* Work to be completed: Write out the entries exactly. None of the pictures should appear in the copy.

* Excerpted data:
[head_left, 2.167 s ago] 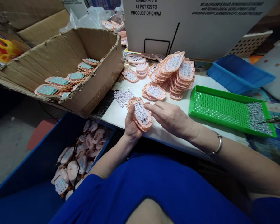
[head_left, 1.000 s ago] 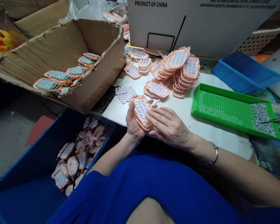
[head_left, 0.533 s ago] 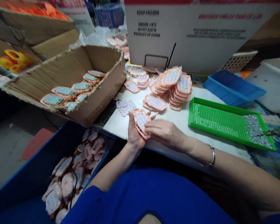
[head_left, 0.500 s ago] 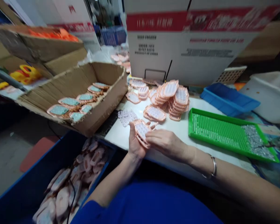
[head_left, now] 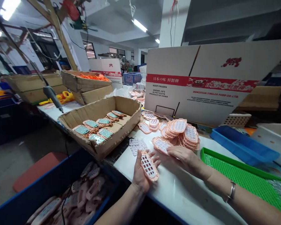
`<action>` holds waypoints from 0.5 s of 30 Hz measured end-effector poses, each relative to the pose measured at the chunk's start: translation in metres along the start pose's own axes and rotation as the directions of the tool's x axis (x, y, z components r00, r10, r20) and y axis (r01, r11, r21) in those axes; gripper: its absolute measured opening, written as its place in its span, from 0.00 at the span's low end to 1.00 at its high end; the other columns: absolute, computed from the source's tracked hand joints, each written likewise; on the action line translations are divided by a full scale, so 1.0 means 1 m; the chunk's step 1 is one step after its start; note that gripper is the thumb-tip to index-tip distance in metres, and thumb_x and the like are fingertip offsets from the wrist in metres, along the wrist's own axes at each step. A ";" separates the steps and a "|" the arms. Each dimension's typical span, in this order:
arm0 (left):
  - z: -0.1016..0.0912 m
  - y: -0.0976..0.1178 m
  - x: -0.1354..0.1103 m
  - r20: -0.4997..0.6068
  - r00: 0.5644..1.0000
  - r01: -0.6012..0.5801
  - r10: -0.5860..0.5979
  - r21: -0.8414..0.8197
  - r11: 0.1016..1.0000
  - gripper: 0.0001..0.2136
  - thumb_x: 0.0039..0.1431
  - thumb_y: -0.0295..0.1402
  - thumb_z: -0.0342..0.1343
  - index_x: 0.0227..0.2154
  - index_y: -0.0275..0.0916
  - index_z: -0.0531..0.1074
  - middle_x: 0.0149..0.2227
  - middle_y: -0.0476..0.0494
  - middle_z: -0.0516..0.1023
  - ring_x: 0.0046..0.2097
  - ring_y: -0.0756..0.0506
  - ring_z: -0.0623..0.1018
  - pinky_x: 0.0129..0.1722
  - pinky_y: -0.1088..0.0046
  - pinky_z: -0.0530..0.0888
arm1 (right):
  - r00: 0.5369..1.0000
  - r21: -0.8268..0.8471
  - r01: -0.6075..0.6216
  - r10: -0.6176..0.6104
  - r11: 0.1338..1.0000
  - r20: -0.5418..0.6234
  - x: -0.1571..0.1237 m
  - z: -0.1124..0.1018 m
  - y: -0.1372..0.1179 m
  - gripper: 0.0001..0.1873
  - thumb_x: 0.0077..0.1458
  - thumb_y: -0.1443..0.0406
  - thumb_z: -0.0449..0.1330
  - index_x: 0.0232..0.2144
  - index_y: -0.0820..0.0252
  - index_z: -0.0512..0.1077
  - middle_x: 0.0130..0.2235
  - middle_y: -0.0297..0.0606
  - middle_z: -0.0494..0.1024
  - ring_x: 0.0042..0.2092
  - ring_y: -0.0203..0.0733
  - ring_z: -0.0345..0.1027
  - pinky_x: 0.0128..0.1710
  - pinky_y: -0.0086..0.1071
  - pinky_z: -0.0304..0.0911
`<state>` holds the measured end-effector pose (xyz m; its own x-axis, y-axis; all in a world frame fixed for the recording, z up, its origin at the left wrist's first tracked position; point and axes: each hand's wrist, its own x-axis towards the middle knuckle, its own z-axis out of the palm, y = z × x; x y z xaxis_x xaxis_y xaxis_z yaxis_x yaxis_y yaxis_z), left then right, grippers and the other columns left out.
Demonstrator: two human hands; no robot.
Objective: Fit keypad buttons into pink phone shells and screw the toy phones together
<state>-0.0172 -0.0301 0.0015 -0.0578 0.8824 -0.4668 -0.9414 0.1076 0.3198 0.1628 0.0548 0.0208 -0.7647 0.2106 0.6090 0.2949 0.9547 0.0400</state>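
On my left hand (head_left: pixel 138 176), palm up, rests a pink plastic casing (head_left: pixel 149 166) with a white grid full of dark holes. My thumb and fingers hold it at its edges. My right hand (head_left: pixel 184 157) has its fingertips on the right edge of another pink casing (head_left: pixel 161 144) with a pale grid, low over the table on or beside a small pile. Whether it is lifted off the pile I cannot tell. Behind that hand stand overlapping stacks of similar casings (head_left: pixel 180 125). White lattice pieces (head_left: pixel 137 146) lie beyond my left hand.
A cardboard box (head_left: pixel 125 135) at left holds several casings with greenish boards. Below it stands a blue bin (head_left: pixel 41 182) of casings. To the right are a green ribbed tray (head_left: pixel 239 173) and a blue tray (head_left: pixel 243 147). A screwdriver (head_left: pixel 52 97) hangs at left; a white carton (head_left: pixel 201 87) stands behind.
The view has tilted up. My right hand has moved away from my left, to the casing pile. The pale-grid casing on top in my left hand is gone, leaving one with dark holes.
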 end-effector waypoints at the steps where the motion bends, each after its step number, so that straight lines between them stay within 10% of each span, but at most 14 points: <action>1: -0.001 0.002 0.000 0.007 1.000 -0.005 0.005 -0.002 1.000 0.18 0.68 0.45 0.46 0.39 0.34 0.71 0.33 0.41 0.80 0.31 0.45 0.81 0.34 0.68 0.78 | 0.998 0.003 -0.020 0.020 1.000 0.057 -0.002 0.001 0.004 0.17 0.64 0.72 0.47 0.31 0.61 0.74 0.33 0.44 0.82 0.34 0.38 0.77 0.35 0.30 0.74; 5: 0.000 0.013 0.004 0.012 1.000 -0.028 0.028 0.005 1.000 0.16 0.69 0.42 0.45 0.41 0.33 0.69 0.32 0.42 0.79 0.30 0.46 0.81 0.33 0.69 0.78 | 0.960 -0.043 -0.131 0.138 0.990 0.244 -0.006 0.004 0.012 0.17 0.64 0.70 0.47 0.32 0.61 0.75 0.34 0.44 0.82 0.34 0.40 0.78 0.35 0.32 0.74; 15: 0.051 0.053 0.036 0.133 0.991 -0.023 0.014 0.063 0.998 0.10 0.64 0.35 0.48 0.32 0.35 0.69 0.26 0.45 0.75 0.23 0.50 0.75 0.25 0.75 0.71 | 0.980 -0.126 -0.104 0.123 0.987 0.154 0.025 -0.001 0.031 0.20 0.67 0.64 0.46 0.38 0.58 0.79 0.37 0.45 0.83 0.37 0.43 0.79 0.37 0.33 0.76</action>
<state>-0.0523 0.0307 0.0438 -0.0264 0.9371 -0.3481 -0.9171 0.1159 0.3815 0.1534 0.0899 0.0384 -0.8016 0.3561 0.4803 0.4426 0.8935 0.0763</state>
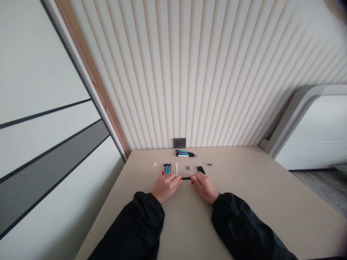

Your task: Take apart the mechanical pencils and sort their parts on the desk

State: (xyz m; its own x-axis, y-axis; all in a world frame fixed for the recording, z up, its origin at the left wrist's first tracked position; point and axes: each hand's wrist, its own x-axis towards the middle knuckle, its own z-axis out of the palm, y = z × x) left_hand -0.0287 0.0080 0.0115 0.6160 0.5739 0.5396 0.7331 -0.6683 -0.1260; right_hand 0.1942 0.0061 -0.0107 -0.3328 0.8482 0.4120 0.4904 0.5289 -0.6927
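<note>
A red and black pen (186,178) lies level between my two hands above the table. My left hand (167,185) is closed around its red end. The black end sits in the closed fingers of my right hand (204,186). Just beyond my left hand are several red and blue pen barrels (166,168) with black ends and some thin white refills (176,168). Small grey parts (188,168), perhaps springs, lie in the middle. Black pen grips (201,169) rest just past my right hand. My fingers hide part of the pen.
Several pens (185,154) lie in a pile near the wall, below a dark socket (179,143). Small white pieces (154,164) sit at the left, small metal pieces (209,164) at the right. The table (238,224) meets a ribbed wall (173,72); a white cabinet (40,90) stands left.
</note>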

* Written response:
[head_left, 2.167 s ago] 
[head_left, 1.000 s ago] 
[head_left, 0.533 s ago] 
[head_left, 0.500 s ago] 
[head_left, now] 
`<action>` holds waypoints from 0.5 s of 30 Hz measured end-effector poses, each relative to the pose measured at the chunk's start: translation in metres along the start pose's own axes and rotation as the directions of the tool's x axis (x, y, z components r00, r10, r20) and y axis (r01, r11, r21) in those axes; gripper: its absolute measured opening, written as its place in its span, from 0.00 at the span's low end to 1.00 at its high end; the other columns: absolute, computed from the source's tracked hand joints, each written likewise; on the action line translations are divided by a full scale, so 1.0 means 1 m; the chunk's step 1 is one step after its start; note that gripper is the thumb-tip to index-tip distance in metres, and thumb_x and the like are fingertip offsets from the wrist in metres, along the wrist's own axes at each step. A ";" separates the steps and a "|" the arms. Each dimension's typical span, in this order:
arm0 (left):
  - z: -0.1016..0.0912 m
  - y: -0.0976..0.1178 m
  - x: -0.1354..0.1103 m
  - r20: -0.4997..0.6068
  - r00: 0.5644..1.0000
  - r01: -0.6012..0.5801
  - r10: -0.5860..0.5979
  - r21: -0.8414..0.8197
  - r11: 0.1016..1.0000
  - gripper: 0.0001..0.2136
  - thumb_x: 0.0039..0.1431
  - thumb_y: -0.0295..0.1402
  - thumb_z: -0.0342..0.1343
  - index_x: 0.0227..0.2154
  - index_y: -0.0275..0.0916
  - index_z: -0.0531..0.1074
  - middle_x: 0.0149..0.2227
  - middle_y: -0.0476..0.0494
  - middle_z: -0.0516..0.1023
  - ring_x: 0.0046..0.2097
  - ring_y: -0.0756..0.0506
  - ring_z: -0.0623..0.1018
  - pinky_x: 0.0129..0.1722
  - pinky_y: -0.1088..0.0046
  - pinky_z: -0.0530..0.0888
arm1 (right):
  - r00: 0.5369..1.0000
  - r21: -0.8268..0.8471
  - r01: -0.6075..0.6216
  - r10: -0.6176..0.6104
  - r11: 0.1338..1.0000
  - r20: -0.5418..0.6234
  - x: -0.1571..0.1237 m
  - z: -0.1124..0.1018 m
  - y: -0.1372..0.1179 m
  - gripper: 0.0001..0.1873
  - thumb_x: 0.0077..0.1458
  - thumb_y: -0.1443..0.0406
  - thumb_z: -0.0449..0.1330
  - index_x: 0.0232..0.2144
  - index_y: -0.0820..0.0252
  - index_z: -0.0512..0.1077
  - middle_x: 0.0130..0.2235
  - middle_y: -0.0297..0.0606
  - middle_z: -0.0494..0.1024
  - ring_x: 0.0042..0.2092
  - ring_y: -0.0203..0.0733
  - ring_z: -0.0345..0.1027
  - pinky_x: 0.0128..0.1710
  - pinky_y: -0.0086..0.1071
  - pinky_z: -0.0304..0.0911
`<state>` holds the measured end-effector pose (xyz m; its own x-axis, y-axis; all in a world frame fixed for the recording, z up, its origin at the left wrist's first tracked position; point and axes: each hand's wrist, its own x-axis towards the middle knuckle, its own z-axis out of the palm, y = z × x; x y z xaxis_x xaxis_y xaxis_z yaxis_x yaxis_y yaxis_z), left then right, grippers and the other columns left out.
Demonstrator: two human hands; no robot.
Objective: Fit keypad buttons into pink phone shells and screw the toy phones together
<state>-0.0172 -0.0301 0.0015 -0.0578 0.8824 -0.4668 -0.9414 0.1076 0.3198 0.1628 0.0548 0.0208 -0.7647 0.2106 0.6090 0.2949 0.9547 0.0400</state>
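On my left hand (head_left: pixel 138 176), palm up, rests a pink plastic casing (head_left: pixel 149 166) with a white grid full of dark holes. My thumb and fingers hold it at its edges. My right hand (head_left: pixel 184 157) has its fingertips on the right edge of another pink casing (head_left: pixel 161 144) with a pale grid, low over the table on or beside a small pile. Whether it is lifted off the pile I cannot tell. Behind that hand stand overlapping stacks of similar casings (head_left: pixel 180 125). White lattice pieces (head_left: pixel 137 146) lie beyond my left hand.
A cardboard box (head_left: pixel 125 135) at left holds several casings with greenish boards. Below it stands a blue bin (head_left: pixel 41 182) of casings. To the right are a green ribbed tray (head_left: pixel 239 173) and a blue tray (head_left: pixel 243 147). A screwdriver (head_left: pixel 52 97) hangs at left; a white carton (head_left: pixel 201 87) stands behind.
The view has tilted up. My right hand has moved away from my left, to the casing pile. The pale-grid casing on top in my left hand is gone, leaving one with dark holes.
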 end-effector waypoints at the steps where the motion bends, each after its step number, so that straight lines between them stay within 10% of each span, but at most 14 points: <action>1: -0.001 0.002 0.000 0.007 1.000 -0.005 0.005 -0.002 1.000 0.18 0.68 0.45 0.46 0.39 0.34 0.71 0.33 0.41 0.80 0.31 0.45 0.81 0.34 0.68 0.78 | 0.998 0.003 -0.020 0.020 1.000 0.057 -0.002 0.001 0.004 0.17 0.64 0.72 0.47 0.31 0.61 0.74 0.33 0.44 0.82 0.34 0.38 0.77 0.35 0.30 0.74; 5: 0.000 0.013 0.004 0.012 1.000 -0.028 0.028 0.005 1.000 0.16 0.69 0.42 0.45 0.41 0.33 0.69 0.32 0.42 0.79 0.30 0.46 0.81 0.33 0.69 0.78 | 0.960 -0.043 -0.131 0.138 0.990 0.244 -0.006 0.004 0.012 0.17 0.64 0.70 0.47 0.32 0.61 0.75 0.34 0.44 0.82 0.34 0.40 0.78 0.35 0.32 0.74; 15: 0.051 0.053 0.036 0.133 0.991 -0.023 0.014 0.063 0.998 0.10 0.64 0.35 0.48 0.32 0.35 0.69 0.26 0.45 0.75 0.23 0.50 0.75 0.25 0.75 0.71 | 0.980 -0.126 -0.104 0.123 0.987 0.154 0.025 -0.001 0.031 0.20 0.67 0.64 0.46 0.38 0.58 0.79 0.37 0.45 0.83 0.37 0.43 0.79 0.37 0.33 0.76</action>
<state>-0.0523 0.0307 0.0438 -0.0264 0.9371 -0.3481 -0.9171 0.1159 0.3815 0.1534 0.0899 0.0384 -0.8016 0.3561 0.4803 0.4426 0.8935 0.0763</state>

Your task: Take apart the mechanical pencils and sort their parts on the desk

State: (xyz m; its own x-axis, y-axis; all in a world frame fixed for the recording, z up, its origin at the left wrist's first tracked position; point and axes: each hand's wrist, its own x-axis towards the middle knuckle, its own z-axis out of the palm, y = z × x) left_hand -0.0287 0.0080 0.0115 0.6160 0.5739 0.5396 0.7331 -0.6683 -0.1260; right_hand 0.1942 0.0061 -0.0107 -0.3328 0.8482 0.4120 0.4904 0.5289 -0.6927
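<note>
A red and black pen (186,178) lies level between my two hands above the table. My left hand (167,185) is closed around its red end. The black end sits in the closed fingers of my right hand (204,186). Just beyond my left hand are several red and blue pen barrels (166,168) with black ends and some thin white refills (176,168). Small grey parts (188,168), perhaps springs, lie in the middle. Black pen grips (201,169) rest just past my right hand. My fingers hide part of the pen.
Several pens (185,154) lie in a pile near the wall, below a dark socket (179,143). Small white pieces (154,164) sit at the left, small metal pieces (209,164) at the right. The table (238,224) meets a ribbed wall (173,72); a white cabinet (40,90) stands left.
</note>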

The exercise is done, and nothing more is needed.